Nicholls-Lee, R.F., Boyd, S.W. and Turnock, S.R.
Use of cryogenic buoyancy systems for controlled removal of heavy objects from the seabed.
In, ASME 28th International Conference on Ocean, Offshore and Arctic Engineering, OMAE 2009, Honolulu, Hawaii, USA,
American Society Of Mechanical Engineers (ASME)10pp.
The concept design of a lightweight cryogenic marine heavy lift buoyancy system has been investigated. The approach makes use of a novel cryogenic system for provision of buoyancy within the ocean environment. The objective is to be able to lift or lower large displacement objects under full remote control. The nature of subsea lifting and lowering operations requires a high degree of precise control for operational safety, reasons and to preserve the structural integrity of the load. The lift operation occurs in two phases: Development of lift to overcome seabed suction, and then rapid reduction of buoyancy to maintain a controlled ascent. Descent involves controlled release of the buoyancy. The proposed buoyancy system consists of a buoyancy chamber and an integral cryogenic gas generation unit. The application of an on-board gas generation unit allows the removal of the engineering challenges associated with use of compressors and the concomitant complex manifold of connecting umbilical pipe work. It provides for a fully remote system completely eliminating all risk associated with extensive physical surface to subsea connection throughout the entire lift operation.

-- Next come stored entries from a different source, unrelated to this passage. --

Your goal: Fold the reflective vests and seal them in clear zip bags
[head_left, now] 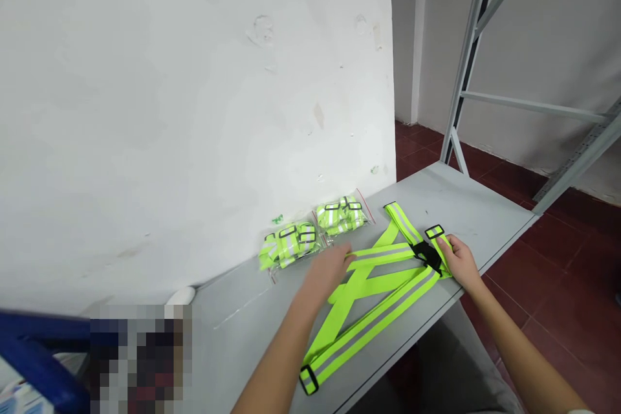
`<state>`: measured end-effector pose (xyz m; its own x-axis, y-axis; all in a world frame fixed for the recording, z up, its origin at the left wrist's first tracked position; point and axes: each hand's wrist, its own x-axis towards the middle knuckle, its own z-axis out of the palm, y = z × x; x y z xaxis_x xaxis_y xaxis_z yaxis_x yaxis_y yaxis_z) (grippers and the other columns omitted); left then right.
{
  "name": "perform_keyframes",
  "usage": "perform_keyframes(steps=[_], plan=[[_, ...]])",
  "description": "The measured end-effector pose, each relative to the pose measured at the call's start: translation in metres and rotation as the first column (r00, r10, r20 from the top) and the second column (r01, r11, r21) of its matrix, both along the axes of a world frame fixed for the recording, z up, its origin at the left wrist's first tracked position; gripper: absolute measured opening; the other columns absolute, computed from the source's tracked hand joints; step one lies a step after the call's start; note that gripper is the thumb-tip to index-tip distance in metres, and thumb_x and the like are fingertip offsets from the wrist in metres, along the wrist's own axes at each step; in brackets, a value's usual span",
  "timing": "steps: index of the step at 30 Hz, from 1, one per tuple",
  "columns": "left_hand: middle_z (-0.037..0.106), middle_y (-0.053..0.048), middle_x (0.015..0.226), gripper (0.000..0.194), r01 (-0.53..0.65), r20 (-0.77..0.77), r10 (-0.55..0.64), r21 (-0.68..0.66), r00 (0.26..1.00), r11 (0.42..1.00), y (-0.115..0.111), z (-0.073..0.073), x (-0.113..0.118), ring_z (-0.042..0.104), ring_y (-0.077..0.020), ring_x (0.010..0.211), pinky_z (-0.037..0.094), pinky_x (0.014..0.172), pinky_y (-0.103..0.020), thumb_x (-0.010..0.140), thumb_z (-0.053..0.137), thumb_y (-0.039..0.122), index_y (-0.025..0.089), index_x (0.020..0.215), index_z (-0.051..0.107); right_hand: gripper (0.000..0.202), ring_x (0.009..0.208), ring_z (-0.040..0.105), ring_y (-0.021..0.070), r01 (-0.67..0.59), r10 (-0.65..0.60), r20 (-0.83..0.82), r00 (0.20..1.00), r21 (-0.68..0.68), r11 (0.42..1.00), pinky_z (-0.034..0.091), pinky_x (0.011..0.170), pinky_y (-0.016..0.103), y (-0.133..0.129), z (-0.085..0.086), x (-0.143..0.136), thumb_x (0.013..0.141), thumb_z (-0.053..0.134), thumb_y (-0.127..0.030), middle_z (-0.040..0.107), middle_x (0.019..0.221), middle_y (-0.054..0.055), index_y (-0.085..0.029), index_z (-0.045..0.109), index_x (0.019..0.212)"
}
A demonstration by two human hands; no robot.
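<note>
A neon yellow-green strap harness (378,318) with grey reflective stripes lies spread on the grey table (233,330). It has black buckles and a black joining piece (427,255) near its right end. My left hand (330,266) is closed on the left end of an upper strap; its fingertips are partly hidden. My right hand (460,261) pinches a short strap just below a black buckle (435,231), beside the black joining piece. Another buckle (308,380) lies at the harness's lower left end.
Two clear bags with folded neon straps, one (289,244) left and one (341,215) right, lie along the white wall (194,110). A metal rack frame (468,58) stands at the right end. A blue bar (43,356) is at lower left.
</note>
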<state>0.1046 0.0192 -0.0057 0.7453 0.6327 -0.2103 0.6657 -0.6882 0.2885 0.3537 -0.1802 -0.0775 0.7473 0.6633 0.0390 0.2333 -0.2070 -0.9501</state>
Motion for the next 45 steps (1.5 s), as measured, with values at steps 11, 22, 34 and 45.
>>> perform_keyframes(steps=[11,22,34,45], plan=[[0.055,0.000,0.064,0.044,-0.091,0.101,0.114,-0.207,0.988,0.974,0.029,-0.019,-0.043,0.050,-0.0173,0.059,0.031,0.055,-0.026,0.080,0.046,0.063,0.021,0.078,0.059,0.048,0.056,0.043,0.0148,-0.031,0.043,0.124,0.991,-0.099,0.995,0.036,0.055,0.026,0.000,-0.001,0.001,0.081,0.050,-0.067,0.050,0.057,-0.002,-0.020,0.054,0.069],[0.059,0.001,0.073,0.048,-0.086,0.175,0.218,-0.555,0.960,0.827,0.030,-0.003,-0.118,0.053,-0.0156,0.064,0.041,0.056,-0.024,0.076,0.056,0.061,0.022,0.104,0.061,0.041,0.059,0.044,0.0144,-0.082,0.099,0.150,0.984,-0.115,0.990,0.036,0.056,0.026,-0.005,-0.001,-0.002,0.082,0.054,-0.060,0.051,0.062,-0.002,-0.020,0.056,0.073],[0.049,-0.011,0.139,0.036,-0.088,0.206,0.032,0.270,0.978,0.959,-0.039,-0.042,-0.060,0.038,-0.0333,0.131,0.002,0.112,-0.066,0.092,0.042,0.029,0.024,0.126,0.054,0.033,0.071,0.053,0.0155,-0.237,0.279,-0.299,0.913,0.169,0.957,0.042,0.066,0.027,-0.018,0.012,-0.009,0.072,0.073,-0.044,0.060,0.079,0.001,-0.020,0.060,0.092],[0.038,-0.011,0.149,0.043,0.036,0.252,-0.075,0.153,0.965,0.988,-0.063,-0.071,0.021,0.031,-0.0312,0.138,0.016,0.111,-0.064,0.096,0.035,0.036,0.024,0.137,0.042,0.031,0.050,0.053,0.0114,0.069,0.069,-0.533,0.843,0.236,0.969,0.049,0.058,0.029,-0.005,0.000,-0.007,0.058,0.076,-0.028,0.055,0.062,-0.006,-0.021,0.056,0.081]])
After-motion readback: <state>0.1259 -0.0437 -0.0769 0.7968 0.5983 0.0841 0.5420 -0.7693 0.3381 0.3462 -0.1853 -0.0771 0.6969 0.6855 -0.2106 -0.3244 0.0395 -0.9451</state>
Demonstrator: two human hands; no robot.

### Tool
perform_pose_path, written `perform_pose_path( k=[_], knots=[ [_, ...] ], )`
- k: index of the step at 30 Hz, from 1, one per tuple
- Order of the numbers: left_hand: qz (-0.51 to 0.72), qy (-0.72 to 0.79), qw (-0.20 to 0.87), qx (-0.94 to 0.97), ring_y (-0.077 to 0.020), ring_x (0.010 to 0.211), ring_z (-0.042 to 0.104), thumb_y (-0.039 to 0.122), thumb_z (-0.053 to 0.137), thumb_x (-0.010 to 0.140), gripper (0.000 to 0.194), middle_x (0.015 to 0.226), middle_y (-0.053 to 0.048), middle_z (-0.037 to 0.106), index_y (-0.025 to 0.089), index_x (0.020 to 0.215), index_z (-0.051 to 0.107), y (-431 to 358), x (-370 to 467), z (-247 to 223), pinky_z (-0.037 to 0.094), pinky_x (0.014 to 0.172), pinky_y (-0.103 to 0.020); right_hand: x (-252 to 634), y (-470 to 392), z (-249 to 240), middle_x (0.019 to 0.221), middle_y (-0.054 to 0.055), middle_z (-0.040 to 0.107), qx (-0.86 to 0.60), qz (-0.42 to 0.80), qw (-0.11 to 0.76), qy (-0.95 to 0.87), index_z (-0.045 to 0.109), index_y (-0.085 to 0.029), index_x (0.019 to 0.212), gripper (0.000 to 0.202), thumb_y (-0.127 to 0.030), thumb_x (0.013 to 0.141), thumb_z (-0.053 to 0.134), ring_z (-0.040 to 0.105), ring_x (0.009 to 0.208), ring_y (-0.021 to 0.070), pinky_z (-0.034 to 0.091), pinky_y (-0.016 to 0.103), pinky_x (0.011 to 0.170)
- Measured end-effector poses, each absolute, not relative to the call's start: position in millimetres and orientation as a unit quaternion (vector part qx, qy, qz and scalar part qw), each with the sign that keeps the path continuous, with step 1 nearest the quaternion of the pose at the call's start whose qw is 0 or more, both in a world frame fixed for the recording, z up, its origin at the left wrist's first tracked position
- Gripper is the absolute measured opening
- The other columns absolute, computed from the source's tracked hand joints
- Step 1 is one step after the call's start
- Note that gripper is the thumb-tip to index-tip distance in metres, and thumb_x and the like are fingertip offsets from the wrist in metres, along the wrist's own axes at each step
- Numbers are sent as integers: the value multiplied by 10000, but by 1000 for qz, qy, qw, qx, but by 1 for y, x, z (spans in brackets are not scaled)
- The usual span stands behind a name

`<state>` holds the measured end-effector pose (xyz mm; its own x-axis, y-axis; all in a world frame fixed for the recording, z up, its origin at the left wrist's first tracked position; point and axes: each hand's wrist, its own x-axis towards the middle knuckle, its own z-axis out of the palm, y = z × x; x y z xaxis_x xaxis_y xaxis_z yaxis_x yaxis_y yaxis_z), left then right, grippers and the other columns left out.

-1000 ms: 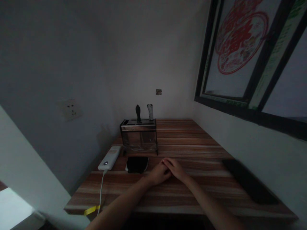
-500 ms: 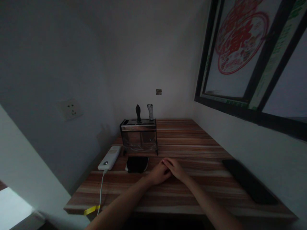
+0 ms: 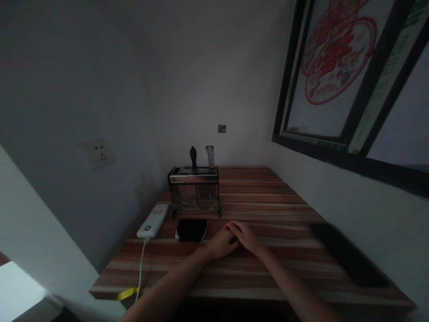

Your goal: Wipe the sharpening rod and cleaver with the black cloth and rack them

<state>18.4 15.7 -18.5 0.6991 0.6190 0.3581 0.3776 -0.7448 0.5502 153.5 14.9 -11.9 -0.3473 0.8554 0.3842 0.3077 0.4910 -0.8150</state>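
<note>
1. The left hand (image 3: 221, 243) and right hand (image 3: 244, 235) are together on the tabletop (image 3: 254, 273), in front of the rack and a little to its right, fingers overlapping. The palms are hidden, so whether they enclose anything cannot be told.
2. The black pouch-like item (image 3: 191, 230), the thing nearest the left hand, lies flat in front of the rack, apart from the fingers; a pale edge shows at its left side.
3. The rack (image 3: 194, 179) stands upright, black-framed with a metallic band and clear sides. A black handle (image 3: 193, 157) and a pale, wrapped-looking handle (image 3: 210, 156) rise from its top.
4. To the rack's front left lies a white device (image 3: 153, 221) with a small round dark display and a pale label, its print too small to read. A white cable (image 3: 141, 264) runs from its near end past a yellow tag (image 3: 128, 293) at the tabletop edge.
5. Well to the rack's right, by the wall, lies a dark flat slab (image 3: 346, 252).
6. On the wall left of the rack is a socket plate (image 3: 99, 153); above and right of the rack, a small brown patch (image 3: 221, 129).
7. High to the rack's right, a dark-framed window (image 3: 318, 120) bears a red round decoration (image 3: 340, 62) and strips of green lettering, too blurred to read.
</note>
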Motion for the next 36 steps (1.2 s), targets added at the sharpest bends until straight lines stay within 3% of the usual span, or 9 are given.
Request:
perform_pose_path(
  k=[36],
  knots=[
    [264, 279, 224, 896, -205, 1030, 529, 104, 494, 737, 320, 1117, -106, 599, 122, 1037, 604, 13, 18, -14, 403, 905, -320, 153, 12, -8, 865, 57, 658, -381, 321, 419, -759, 640, -184, 896, 398, -479, 862, 374, 590, 836, 194, 430, 313, 793]
  ],
)
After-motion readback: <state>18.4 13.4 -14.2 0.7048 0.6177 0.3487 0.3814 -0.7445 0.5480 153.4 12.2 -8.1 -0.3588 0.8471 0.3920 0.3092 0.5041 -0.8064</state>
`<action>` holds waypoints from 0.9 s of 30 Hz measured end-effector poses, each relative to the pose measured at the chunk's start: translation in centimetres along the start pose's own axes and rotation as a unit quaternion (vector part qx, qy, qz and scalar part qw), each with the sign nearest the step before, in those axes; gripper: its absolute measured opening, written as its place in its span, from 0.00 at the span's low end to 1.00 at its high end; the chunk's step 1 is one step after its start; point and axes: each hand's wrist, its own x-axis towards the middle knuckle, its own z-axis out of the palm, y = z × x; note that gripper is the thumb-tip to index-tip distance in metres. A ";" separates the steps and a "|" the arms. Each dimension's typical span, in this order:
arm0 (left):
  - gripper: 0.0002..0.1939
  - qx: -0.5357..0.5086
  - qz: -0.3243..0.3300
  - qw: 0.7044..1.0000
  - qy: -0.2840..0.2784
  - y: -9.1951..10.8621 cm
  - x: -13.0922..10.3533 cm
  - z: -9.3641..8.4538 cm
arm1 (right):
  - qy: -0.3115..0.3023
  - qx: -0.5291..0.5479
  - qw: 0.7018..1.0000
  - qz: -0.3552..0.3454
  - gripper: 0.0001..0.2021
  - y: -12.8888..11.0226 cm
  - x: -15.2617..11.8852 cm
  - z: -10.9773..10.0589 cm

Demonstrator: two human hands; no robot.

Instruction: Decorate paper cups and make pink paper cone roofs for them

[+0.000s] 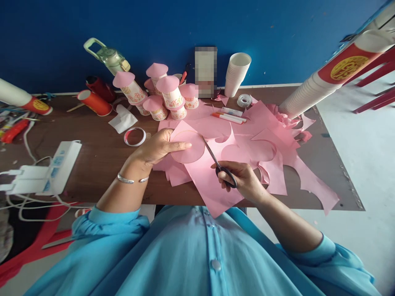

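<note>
Many nested cups (237, 76) beyond scissors (212, 153)

Left forearm (119, 190): bare below my elbow, it reaches forward and to the right.
Left wrist (139, 165): almost straight, in line with the forearm.
Left hand (156, 147): closed in a flat pinch.
Left thumb (181, 146): lies extended on top, pointing to the right; my other left fingers are mostly hidden.
Right forearm (286, 225): also bare, it comes forward and to the left.
Right hand (244, 177): back side up, with bent fingers (224, 186) in a closed grip.
Between hands: near, not touching; my left is higher in view.
</note>
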 end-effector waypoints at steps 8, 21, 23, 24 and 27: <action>0.19 -0.019 -0.029 0.998 -0.056 1.2 -0.1 0.2 | -0.003 -0.028 1.000 -0.006 0.23 0.0 0.3 -0.2; 0.21 -0.016 -0.023 0.997 -0.076 0.8 0.3 -0.3 | -0.008 -0.041 0.999 -0.021 0.22 -0.1 0.5 -0.4; 0.21 -0.017 -0.021 0.997 -0.074 0.7 0.3 -0.4 | -0.011 -0.038 0.999 -0.016 0.21 0.0 0.5 -0.4; 0.21 -0.018 -0.021 0.997 -0.072 0.7 0.3 -0.4 | -0.012 -0.036 0.999 -0.015 0.21 0.0 0.4 -0.4; 0.19 -0.024 -0.025 0.997 -0.071 0.7 0.3 -0.4 | -0.014 -0.031 0.999 -0.018 0.21 0.0 0.5 -0.3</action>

The opening stages of the project work include the development of a system that will operate efficiently and effectively to a depth of 350m. An initial general arrangement for the buoyancy system has been developed. A number of these systems involve considerable design and development, these include: structural design of the buoyancy chamber, mechanical systems to control and connection to the lift device, the cryogenic system itself and overall process control systems. As part of the design process for such an arrangement, numerical simulation of the complete system has been undertaken in order to develop mechanical, cryogenic and process control systems efficiently and effectively. This system simulation has been developed using Matlab Simulink. This paper considers the overall design concept and associated system development issues. These are illustrated through use of the time accurate simulation of alternative design configurations that confirm the viability of the concept. A main conclusion is that minimisation of the dry weight of the system is critical to cost-effective operation of the project.